PROBLEM TO SOLVE: Find every line in the records that holds the string "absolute". Copy each one.

EXERCISE MATERIAL:

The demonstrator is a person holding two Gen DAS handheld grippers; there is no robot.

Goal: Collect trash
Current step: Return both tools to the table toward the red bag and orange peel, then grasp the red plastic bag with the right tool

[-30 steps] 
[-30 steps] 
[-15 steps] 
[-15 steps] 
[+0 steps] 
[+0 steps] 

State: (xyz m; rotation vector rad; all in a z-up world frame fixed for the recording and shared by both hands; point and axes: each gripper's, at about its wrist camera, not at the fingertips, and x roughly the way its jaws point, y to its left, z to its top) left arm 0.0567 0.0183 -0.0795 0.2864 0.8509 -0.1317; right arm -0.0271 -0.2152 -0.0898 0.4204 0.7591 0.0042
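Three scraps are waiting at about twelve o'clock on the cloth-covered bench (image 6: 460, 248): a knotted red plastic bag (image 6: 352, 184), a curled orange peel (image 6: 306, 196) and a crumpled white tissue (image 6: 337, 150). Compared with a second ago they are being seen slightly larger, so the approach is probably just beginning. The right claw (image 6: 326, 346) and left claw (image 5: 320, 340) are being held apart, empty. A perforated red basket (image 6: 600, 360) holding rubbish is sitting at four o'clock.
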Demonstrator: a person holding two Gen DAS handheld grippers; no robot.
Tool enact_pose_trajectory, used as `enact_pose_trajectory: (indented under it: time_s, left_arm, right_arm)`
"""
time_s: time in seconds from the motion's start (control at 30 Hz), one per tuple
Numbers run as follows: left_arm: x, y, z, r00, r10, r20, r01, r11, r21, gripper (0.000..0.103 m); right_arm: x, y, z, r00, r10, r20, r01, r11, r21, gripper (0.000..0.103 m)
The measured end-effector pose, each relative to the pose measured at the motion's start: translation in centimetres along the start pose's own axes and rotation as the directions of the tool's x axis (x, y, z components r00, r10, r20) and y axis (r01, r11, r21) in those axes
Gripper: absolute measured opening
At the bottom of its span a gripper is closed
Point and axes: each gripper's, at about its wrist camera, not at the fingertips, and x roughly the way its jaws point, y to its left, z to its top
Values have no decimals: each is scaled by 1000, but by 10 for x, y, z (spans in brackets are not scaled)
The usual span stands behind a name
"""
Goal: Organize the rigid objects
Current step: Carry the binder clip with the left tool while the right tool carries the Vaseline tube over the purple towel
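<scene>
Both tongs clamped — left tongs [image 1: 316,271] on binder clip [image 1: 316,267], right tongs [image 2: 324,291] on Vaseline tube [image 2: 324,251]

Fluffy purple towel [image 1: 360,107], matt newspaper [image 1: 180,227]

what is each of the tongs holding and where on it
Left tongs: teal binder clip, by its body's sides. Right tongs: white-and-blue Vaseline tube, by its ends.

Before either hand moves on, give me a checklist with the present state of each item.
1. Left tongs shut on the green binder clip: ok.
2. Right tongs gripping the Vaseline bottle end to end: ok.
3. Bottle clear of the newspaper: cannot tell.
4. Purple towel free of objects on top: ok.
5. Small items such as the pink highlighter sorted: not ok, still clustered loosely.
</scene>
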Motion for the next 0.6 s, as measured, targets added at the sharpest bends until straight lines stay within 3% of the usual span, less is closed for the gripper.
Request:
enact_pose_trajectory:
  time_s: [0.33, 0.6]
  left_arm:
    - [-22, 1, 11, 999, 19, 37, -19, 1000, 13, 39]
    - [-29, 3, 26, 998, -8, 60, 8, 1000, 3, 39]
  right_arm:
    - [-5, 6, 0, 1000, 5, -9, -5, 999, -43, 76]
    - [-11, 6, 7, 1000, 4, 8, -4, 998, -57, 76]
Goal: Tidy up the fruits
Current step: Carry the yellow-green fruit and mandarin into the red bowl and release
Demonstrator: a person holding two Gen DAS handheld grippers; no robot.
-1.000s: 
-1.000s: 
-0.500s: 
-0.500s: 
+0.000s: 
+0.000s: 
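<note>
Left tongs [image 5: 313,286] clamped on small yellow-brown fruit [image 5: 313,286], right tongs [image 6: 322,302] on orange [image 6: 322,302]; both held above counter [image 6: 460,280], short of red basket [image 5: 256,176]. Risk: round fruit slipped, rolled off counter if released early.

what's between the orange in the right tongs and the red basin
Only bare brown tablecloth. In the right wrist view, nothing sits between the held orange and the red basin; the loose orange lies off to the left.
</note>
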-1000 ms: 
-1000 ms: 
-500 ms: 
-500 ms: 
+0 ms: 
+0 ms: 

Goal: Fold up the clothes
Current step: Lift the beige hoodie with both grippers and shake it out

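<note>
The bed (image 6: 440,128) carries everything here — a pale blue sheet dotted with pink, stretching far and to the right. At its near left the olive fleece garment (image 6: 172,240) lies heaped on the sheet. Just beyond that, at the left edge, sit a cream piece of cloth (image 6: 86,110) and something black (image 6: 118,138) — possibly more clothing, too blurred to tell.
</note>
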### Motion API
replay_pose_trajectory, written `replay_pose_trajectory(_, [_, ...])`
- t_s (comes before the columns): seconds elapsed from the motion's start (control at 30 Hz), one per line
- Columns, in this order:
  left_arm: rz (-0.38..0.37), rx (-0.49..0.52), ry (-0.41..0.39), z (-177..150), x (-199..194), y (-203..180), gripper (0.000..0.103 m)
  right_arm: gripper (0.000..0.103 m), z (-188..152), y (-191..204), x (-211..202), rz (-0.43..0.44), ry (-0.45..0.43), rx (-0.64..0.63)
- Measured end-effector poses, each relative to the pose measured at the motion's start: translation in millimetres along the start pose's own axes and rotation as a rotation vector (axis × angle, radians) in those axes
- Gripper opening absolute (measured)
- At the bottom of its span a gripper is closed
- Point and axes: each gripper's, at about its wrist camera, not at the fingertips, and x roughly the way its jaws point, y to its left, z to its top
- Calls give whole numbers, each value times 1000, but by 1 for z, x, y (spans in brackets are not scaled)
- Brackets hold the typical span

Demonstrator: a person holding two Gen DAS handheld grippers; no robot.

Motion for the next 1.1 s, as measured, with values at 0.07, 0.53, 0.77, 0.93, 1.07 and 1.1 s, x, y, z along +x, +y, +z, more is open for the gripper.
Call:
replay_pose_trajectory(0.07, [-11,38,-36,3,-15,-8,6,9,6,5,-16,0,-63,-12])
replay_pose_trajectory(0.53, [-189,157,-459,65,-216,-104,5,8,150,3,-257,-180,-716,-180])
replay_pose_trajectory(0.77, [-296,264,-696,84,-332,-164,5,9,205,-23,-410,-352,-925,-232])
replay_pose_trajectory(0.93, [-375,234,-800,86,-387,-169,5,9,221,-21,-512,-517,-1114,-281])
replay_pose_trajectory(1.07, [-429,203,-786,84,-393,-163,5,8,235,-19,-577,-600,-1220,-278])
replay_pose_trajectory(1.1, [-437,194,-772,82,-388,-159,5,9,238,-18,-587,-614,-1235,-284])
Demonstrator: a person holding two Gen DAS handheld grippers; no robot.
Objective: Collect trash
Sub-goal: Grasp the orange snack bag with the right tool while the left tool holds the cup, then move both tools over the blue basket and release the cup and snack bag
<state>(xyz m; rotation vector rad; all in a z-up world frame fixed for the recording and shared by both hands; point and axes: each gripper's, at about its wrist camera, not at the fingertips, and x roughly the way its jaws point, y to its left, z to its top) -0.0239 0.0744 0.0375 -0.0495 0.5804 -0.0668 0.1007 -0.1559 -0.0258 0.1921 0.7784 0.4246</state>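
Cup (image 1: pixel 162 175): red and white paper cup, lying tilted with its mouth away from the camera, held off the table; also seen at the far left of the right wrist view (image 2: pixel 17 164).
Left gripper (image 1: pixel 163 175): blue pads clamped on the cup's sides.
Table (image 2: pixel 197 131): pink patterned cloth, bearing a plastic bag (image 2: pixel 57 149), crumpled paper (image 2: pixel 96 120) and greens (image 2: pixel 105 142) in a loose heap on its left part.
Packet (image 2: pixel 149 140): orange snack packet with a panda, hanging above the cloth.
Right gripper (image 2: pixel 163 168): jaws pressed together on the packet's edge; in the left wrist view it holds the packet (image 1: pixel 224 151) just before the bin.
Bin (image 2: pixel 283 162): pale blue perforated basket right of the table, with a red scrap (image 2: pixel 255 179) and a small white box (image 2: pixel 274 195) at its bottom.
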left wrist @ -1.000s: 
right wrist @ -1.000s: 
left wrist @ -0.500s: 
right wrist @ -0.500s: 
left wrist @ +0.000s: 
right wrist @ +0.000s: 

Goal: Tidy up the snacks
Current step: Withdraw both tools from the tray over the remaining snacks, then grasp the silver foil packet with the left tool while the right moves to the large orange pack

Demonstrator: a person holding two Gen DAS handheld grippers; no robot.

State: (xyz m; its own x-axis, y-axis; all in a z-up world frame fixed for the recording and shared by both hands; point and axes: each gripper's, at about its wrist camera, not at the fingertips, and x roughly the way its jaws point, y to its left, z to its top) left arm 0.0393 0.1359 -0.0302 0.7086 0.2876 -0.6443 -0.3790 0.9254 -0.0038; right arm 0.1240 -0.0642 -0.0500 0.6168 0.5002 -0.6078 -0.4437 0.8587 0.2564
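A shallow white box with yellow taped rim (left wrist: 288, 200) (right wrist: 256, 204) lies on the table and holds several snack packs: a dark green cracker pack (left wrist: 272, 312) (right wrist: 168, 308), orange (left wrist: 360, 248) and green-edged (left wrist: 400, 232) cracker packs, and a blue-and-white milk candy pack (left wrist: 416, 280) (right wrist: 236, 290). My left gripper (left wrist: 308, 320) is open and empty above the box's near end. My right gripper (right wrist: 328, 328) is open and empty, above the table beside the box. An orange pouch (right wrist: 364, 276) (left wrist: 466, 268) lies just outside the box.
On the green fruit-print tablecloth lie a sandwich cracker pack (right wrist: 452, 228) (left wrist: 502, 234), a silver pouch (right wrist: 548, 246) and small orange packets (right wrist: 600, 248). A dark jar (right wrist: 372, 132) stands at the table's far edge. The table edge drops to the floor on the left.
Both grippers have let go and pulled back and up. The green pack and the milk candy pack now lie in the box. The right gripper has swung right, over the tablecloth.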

EXERCISE SOLUTION:
Gripper: absolute measured opening
- Gripper opening absolute (measured)

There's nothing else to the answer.